STOAK, a parish, in the union of Great Boughton, Higher division of the hundred of Wirrall, S.
division of the county of Chester; containing, with
the township of Little Stanney, and part of Whitby,
346 inhabitants, of whom 111 are in the township of
Stoak, 5½ miles (N. by E.) from Chester. The parish
comprises, exclusively of Whitby, 1407 acres, of a clay
soil; and is intersected by the Ellesmere canal. The
living is a perpetual curacy; net income, £130; patron
and impropriator, Sir H. E. Bunbury, Bart. The church,
which is the burial-place of the Bunbury family, has a
Norman doorway, some ancient wooden screen-work,
and a small chapel attached to the south side of the
chancel; it was partially rebuilt in the year 1827. There
are bequests to the poor, amounting to about £25 per
STOAT, a hamlet, in the parish of Tidenham, union
of Chepstow, hundred of Westbury, W. division of
the county of Gloucester; with 176 inhabitants.
STOBOROUGH, a liberty, in the parish of the Holy
Trinity, borough of Wareham, union of Wareham
and Purbeck, Wareham division of Dorset, ¾ of a
mile (S.) from Wareham; containing 375 inhabitants.

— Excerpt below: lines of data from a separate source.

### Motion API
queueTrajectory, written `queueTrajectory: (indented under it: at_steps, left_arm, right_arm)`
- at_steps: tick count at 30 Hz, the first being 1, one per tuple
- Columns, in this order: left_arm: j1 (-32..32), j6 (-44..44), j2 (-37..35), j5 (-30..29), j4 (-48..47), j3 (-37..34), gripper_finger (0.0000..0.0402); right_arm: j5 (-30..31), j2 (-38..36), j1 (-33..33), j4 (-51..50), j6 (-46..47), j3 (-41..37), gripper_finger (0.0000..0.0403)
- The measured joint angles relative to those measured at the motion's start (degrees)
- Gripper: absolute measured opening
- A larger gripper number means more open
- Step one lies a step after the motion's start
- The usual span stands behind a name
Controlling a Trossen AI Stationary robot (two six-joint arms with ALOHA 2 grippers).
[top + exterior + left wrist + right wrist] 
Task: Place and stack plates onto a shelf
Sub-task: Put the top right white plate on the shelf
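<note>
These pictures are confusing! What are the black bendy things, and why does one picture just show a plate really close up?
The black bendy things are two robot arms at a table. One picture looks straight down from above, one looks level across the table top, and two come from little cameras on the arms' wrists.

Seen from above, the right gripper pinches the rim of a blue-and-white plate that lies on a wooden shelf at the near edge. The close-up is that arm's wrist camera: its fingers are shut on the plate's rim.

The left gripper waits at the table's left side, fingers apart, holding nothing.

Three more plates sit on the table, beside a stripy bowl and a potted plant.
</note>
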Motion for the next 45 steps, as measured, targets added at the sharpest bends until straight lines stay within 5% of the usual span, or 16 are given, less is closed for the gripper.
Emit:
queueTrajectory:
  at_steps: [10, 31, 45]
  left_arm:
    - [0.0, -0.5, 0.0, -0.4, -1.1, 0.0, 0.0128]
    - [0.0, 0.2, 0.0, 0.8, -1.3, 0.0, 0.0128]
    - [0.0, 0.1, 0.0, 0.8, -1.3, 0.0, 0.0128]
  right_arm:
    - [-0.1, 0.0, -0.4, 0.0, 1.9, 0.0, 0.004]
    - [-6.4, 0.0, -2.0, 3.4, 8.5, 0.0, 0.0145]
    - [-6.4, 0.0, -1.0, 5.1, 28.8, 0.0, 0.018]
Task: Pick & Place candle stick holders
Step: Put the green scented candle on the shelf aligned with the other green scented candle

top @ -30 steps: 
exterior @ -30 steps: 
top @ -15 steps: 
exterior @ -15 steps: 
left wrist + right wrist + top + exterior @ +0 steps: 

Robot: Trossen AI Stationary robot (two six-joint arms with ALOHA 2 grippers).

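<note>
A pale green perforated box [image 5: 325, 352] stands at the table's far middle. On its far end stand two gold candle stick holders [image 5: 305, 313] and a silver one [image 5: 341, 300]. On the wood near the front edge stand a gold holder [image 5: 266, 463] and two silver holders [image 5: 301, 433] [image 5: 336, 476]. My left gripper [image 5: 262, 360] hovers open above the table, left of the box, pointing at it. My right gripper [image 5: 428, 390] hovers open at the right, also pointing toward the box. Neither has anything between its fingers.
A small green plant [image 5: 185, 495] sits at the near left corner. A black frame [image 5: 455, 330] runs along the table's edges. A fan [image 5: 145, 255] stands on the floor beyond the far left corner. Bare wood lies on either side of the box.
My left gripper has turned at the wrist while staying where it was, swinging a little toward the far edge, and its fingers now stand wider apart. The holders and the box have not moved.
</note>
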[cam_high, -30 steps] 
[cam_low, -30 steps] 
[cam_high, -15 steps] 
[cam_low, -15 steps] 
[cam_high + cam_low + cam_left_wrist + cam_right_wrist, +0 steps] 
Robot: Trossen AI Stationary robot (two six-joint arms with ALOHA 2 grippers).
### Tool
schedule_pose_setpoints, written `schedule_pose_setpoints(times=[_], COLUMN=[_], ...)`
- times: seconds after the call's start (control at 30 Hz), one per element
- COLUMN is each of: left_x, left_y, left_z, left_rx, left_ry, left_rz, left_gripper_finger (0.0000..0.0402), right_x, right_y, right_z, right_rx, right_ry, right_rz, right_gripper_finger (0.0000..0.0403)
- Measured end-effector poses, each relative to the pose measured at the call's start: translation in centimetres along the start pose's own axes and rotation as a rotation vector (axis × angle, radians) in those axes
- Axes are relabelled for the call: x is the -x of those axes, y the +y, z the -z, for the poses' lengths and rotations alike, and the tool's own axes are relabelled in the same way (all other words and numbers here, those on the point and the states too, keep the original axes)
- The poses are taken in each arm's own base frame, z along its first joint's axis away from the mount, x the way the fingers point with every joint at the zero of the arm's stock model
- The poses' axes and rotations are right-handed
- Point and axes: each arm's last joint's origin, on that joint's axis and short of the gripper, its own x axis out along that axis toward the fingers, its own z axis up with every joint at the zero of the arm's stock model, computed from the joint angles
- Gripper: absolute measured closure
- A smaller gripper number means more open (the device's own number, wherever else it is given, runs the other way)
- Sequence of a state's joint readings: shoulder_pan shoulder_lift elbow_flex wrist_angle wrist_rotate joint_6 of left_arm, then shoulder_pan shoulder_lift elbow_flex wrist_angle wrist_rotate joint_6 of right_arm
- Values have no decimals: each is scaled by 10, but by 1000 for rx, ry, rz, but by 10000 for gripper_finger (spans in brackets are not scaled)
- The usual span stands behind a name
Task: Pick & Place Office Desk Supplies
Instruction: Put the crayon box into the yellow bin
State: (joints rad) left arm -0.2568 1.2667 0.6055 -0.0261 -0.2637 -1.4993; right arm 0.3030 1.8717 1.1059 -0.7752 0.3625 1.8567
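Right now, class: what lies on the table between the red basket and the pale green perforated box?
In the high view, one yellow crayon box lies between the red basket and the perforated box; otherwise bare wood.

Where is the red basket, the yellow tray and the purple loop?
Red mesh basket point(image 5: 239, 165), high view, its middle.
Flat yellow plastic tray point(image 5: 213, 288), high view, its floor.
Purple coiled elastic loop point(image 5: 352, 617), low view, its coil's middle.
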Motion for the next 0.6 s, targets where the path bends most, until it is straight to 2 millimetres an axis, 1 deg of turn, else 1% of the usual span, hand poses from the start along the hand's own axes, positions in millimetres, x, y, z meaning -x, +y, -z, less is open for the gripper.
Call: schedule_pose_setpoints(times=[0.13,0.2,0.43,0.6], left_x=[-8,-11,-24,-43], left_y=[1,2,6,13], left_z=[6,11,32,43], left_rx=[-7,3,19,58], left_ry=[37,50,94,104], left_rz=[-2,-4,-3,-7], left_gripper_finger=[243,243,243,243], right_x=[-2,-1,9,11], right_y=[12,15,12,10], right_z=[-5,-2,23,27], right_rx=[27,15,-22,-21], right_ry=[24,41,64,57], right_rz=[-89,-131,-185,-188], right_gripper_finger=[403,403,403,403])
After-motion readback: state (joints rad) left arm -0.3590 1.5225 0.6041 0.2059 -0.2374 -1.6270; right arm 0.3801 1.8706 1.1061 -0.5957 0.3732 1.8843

It was formerly governed by a mayor, chosen at Michaelmas; but the inhabitants declining to qualify themselves,
when the Schism act came into operation, in 1714, the
office no longer exists, although a bailiff is appointed by
a jury at the manor court.
Stock (All Saints)
STOCK (All Saints), a parish, in the union and
hundred of Chelmsford, S. division of Essex, 3 miles
(R. by S.) from Ingatestone; containing 605 inhabitants.
The parish is almost surrounded by that of Buttsbury,
in which it is supposed to have been formerly a hamlet.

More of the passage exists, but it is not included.